All lines of the listing that contain "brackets" should be shown in full.

▶ AVAILABLE DATA
***

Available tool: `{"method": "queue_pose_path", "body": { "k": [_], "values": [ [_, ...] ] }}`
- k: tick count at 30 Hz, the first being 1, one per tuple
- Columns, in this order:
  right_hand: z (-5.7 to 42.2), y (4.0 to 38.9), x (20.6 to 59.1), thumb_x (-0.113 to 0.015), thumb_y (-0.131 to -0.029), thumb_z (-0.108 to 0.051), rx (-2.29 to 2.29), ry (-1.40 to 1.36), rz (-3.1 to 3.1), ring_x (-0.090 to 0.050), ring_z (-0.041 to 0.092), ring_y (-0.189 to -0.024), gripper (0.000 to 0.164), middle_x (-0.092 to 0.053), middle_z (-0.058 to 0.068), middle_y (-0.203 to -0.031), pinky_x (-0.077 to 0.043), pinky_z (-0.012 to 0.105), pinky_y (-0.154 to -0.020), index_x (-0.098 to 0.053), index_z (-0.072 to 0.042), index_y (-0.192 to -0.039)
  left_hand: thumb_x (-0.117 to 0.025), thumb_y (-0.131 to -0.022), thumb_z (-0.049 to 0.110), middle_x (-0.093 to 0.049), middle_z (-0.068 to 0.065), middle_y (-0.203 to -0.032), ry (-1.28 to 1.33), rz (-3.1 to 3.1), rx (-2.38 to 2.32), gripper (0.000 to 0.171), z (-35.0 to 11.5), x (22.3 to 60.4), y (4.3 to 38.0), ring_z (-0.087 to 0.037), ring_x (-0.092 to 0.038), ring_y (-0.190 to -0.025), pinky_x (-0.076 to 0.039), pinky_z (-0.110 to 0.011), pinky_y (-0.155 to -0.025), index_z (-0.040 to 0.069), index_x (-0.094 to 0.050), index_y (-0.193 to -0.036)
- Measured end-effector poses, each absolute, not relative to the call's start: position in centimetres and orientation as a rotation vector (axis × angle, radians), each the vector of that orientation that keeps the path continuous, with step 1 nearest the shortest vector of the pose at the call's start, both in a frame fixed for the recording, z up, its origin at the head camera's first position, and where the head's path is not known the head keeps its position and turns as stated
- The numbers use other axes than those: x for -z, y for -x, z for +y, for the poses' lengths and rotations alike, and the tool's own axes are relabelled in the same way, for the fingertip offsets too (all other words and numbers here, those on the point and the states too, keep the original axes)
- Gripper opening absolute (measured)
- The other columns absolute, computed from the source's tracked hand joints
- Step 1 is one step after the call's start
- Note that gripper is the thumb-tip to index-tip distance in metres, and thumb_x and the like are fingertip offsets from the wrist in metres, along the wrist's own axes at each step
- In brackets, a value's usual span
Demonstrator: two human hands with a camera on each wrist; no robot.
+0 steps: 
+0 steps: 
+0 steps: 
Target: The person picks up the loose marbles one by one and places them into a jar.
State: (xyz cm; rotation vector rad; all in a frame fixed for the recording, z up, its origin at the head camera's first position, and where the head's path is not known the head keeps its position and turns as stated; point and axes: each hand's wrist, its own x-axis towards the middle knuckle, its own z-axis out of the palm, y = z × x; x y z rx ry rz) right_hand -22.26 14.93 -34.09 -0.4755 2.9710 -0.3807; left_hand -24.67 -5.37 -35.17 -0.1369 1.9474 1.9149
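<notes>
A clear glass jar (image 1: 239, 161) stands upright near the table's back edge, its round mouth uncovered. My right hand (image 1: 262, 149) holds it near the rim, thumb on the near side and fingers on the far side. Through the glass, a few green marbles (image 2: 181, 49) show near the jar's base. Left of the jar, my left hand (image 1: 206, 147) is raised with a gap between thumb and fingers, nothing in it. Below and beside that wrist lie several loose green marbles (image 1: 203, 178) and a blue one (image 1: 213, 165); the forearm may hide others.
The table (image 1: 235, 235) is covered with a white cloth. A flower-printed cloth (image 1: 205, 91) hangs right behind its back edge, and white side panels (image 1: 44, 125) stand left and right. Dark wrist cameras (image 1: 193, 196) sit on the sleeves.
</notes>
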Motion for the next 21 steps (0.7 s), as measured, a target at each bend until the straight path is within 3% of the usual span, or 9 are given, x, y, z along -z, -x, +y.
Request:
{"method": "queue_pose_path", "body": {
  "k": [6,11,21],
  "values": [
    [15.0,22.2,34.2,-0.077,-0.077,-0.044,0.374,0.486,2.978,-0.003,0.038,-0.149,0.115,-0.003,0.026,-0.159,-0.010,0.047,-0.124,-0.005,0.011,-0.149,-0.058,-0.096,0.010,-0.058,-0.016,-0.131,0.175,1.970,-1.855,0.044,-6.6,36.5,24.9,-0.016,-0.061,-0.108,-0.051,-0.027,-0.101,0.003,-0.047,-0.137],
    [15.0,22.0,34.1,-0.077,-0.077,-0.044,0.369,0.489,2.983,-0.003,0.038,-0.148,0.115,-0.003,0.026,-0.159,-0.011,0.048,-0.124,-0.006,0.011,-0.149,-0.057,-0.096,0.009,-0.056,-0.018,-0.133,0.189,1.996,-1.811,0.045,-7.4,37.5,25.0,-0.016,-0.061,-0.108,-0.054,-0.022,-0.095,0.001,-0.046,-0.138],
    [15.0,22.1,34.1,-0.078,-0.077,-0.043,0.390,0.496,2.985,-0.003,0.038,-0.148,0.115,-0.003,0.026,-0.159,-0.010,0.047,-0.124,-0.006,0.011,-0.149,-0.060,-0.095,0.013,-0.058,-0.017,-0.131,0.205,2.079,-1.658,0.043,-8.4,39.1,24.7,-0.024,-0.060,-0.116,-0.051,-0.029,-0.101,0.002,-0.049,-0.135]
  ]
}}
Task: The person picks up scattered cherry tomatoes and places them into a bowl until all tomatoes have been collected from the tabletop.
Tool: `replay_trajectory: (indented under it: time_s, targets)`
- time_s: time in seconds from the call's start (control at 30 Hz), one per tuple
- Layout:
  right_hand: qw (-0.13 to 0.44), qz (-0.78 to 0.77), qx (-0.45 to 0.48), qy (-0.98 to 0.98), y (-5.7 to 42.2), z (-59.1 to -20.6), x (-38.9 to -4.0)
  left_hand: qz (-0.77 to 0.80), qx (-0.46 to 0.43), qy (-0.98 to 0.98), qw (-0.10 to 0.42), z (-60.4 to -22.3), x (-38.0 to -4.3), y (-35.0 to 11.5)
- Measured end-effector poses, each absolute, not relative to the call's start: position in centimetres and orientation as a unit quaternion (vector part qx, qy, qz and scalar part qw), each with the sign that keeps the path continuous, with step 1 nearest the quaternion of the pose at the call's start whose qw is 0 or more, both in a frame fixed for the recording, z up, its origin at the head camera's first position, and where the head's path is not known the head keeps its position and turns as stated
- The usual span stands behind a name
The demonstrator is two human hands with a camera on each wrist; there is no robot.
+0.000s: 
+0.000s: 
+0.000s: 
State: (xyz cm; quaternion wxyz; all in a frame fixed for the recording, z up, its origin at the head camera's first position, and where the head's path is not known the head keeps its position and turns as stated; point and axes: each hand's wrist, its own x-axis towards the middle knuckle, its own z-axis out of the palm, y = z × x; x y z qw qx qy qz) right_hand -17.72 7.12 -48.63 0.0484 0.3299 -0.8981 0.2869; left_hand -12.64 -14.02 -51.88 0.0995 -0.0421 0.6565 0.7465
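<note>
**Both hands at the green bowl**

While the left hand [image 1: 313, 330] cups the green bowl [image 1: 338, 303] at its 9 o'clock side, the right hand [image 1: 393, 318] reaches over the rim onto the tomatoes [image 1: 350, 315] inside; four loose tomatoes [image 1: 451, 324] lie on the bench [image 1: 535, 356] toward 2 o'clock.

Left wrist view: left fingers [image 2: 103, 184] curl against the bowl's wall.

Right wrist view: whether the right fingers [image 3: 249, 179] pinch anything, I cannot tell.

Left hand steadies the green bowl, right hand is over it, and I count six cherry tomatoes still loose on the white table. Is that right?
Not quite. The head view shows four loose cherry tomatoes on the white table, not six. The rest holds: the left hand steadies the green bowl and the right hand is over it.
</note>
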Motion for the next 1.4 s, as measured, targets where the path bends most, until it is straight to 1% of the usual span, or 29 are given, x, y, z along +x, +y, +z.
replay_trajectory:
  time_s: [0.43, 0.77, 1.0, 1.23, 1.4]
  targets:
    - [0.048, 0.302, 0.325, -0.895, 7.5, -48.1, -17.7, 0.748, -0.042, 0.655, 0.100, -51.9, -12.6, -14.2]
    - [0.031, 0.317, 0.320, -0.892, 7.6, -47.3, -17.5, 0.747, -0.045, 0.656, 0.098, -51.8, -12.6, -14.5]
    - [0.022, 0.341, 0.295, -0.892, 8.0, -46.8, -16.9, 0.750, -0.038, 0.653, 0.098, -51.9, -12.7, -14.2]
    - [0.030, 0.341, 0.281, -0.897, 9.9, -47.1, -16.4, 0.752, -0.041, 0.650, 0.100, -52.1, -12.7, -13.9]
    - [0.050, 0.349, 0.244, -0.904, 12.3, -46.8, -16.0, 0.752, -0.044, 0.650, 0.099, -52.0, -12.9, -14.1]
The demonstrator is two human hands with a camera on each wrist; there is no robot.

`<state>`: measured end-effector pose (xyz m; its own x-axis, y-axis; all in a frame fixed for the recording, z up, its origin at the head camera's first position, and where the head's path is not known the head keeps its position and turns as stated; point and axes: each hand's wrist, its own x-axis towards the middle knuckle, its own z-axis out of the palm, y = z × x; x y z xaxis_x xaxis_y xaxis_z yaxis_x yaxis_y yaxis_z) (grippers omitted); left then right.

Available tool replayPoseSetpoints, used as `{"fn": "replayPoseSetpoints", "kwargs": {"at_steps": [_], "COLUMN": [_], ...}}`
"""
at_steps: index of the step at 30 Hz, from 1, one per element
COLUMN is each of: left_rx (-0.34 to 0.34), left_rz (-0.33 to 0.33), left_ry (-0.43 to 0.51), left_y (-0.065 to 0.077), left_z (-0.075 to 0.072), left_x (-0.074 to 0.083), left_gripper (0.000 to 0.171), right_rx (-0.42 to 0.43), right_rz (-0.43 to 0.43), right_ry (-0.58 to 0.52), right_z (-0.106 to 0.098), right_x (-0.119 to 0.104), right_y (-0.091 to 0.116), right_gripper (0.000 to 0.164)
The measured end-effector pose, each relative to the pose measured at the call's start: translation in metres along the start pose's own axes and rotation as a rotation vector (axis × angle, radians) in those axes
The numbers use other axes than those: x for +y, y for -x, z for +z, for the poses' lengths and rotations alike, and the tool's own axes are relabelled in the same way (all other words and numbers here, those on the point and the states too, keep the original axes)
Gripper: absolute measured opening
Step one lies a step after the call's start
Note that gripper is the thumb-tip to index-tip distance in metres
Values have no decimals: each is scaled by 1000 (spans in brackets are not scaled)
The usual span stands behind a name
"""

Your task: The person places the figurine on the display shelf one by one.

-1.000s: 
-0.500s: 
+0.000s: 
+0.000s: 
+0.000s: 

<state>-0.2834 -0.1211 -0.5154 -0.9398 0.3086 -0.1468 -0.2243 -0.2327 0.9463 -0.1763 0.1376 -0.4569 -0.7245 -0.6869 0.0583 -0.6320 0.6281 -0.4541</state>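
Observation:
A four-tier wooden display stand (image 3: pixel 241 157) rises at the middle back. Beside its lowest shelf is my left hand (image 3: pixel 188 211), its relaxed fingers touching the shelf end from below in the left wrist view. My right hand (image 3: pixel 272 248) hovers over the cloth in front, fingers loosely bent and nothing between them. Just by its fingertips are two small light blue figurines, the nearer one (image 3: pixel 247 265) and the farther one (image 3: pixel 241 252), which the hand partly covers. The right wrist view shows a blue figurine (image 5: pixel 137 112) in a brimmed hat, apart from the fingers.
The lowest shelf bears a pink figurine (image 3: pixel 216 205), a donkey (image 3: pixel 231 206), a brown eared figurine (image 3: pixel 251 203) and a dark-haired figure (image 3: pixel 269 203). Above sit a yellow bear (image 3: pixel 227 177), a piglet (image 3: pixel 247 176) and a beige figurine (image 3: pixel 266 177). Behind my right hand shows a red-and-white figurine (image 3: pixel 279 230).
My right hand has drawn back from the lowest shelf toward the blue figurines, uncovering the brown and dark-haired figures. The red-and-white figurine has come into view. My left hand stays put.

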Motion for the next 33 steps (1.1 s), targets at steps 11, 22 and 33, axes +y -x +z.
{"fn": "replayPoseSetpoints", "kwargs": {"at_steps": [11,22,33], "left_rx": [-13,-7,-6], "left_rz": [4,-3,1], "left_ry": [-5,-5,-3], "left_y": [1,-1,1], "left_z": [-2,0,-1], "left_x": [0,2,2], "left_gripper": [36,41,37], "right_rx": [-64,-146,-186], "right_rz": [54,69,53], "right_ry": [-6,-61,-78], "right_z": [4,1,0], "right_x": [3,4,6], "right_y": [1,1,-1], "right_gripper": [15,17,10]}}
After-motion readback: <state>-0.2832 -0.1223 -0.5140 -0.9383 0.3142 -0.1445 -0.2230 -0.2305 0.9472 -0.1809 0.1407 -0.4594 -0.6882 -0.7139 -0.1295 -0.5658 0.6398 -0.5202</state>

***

▶ EXPECTED ANSWER
- In brackets, a value's usual span
Values have no decimals: each is scaled by 1000 (spans in brackets are not scaled)

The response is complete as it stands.